Le recours à la caméra pour enregistrer images, sons et gestes, est entré dans les familles. Il constitue depuis quelques décennies une part de la mémoire familiale, du moins pour les couches sociales aisées. La photographie cependant conserve sa place de déclencheur privilégié de la mémoire. L’image animée devrait nous rapprocher bien plus de la vérité de ce que fut de son vivant la personne filmée – mais non, seule la photographie semble autoriser l’observation patiente des détails. Son mutisme seul nous permet de charger l’image d’intrigues, de soupçons, de secrets, de fantasmes, comme d’autant de fils dévidés d’une bobine. On imagine des zones d’ombre dans la vie de la personne représentée, comme si l’observation nous transformait en détective. Le pas dès lors est vite franchi, qui consiste à extrapoler et à imaginer une vie secrète – et sans doute éloignée des faits réels.
Silvia Baron Supervielle est l’auteure de nombreux recueils de poésie, essais et récits.

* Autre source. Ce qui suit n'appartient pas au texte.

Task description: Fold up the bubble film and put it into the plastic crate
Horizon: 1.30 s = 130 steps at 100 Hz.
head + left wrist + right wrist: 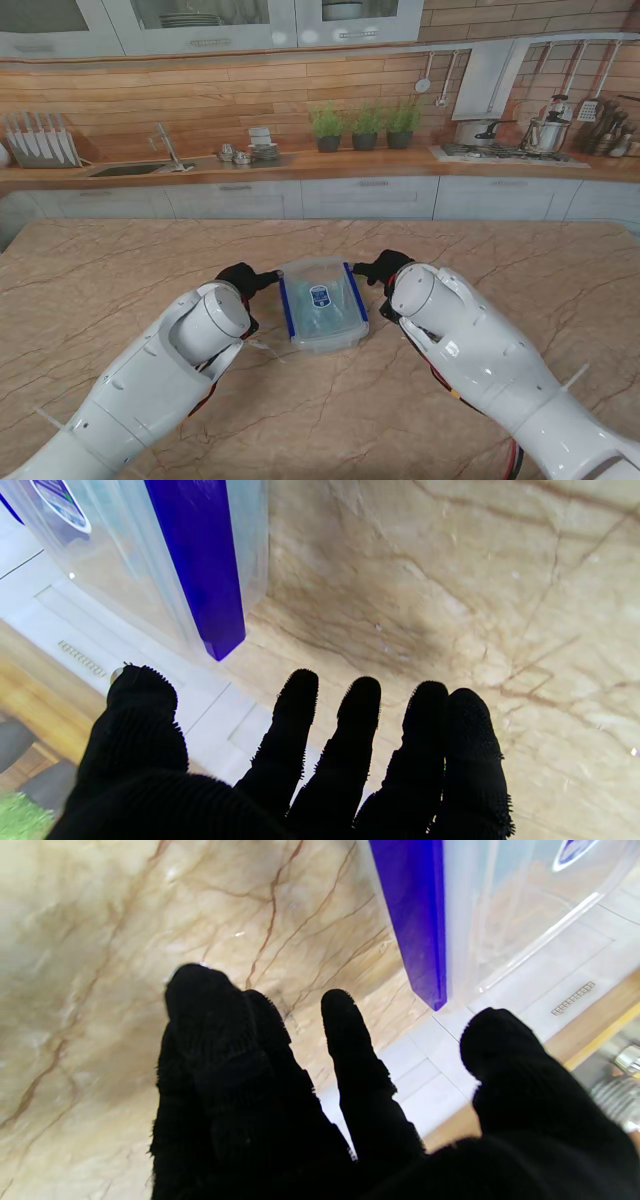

Elle fut la traductrice notamment de Borges (qu’elle cite dans ce livre, nous rappelant qu’il croyait, s’agissant des absents, que les souvenirs découlent davantage des photographies que de la réalité). Son livre est empreint d’une quête de l’identité et de l’origine (la mère, la terre lointaine). Ses lettres constituent une invocation adressée à des fantômes. Les limites du réel y deviennent brumeuses, au point qu’elle imagine avoir pris ces photos elle-même, alors qu’elle était à peine née. L’enjeu semble être de s’approcher au plus près, comme en quête d’un contact physique devenu impossible, et d’apprivoiser, peut-être, l’idée de sa propre fin. Les morts ne nous agacent plus : il nous reste possible, alors, de les mythifier. Silvia Baron Supervielle ne s’en prive pas, qui dresse à sa mère un véritable mausolée.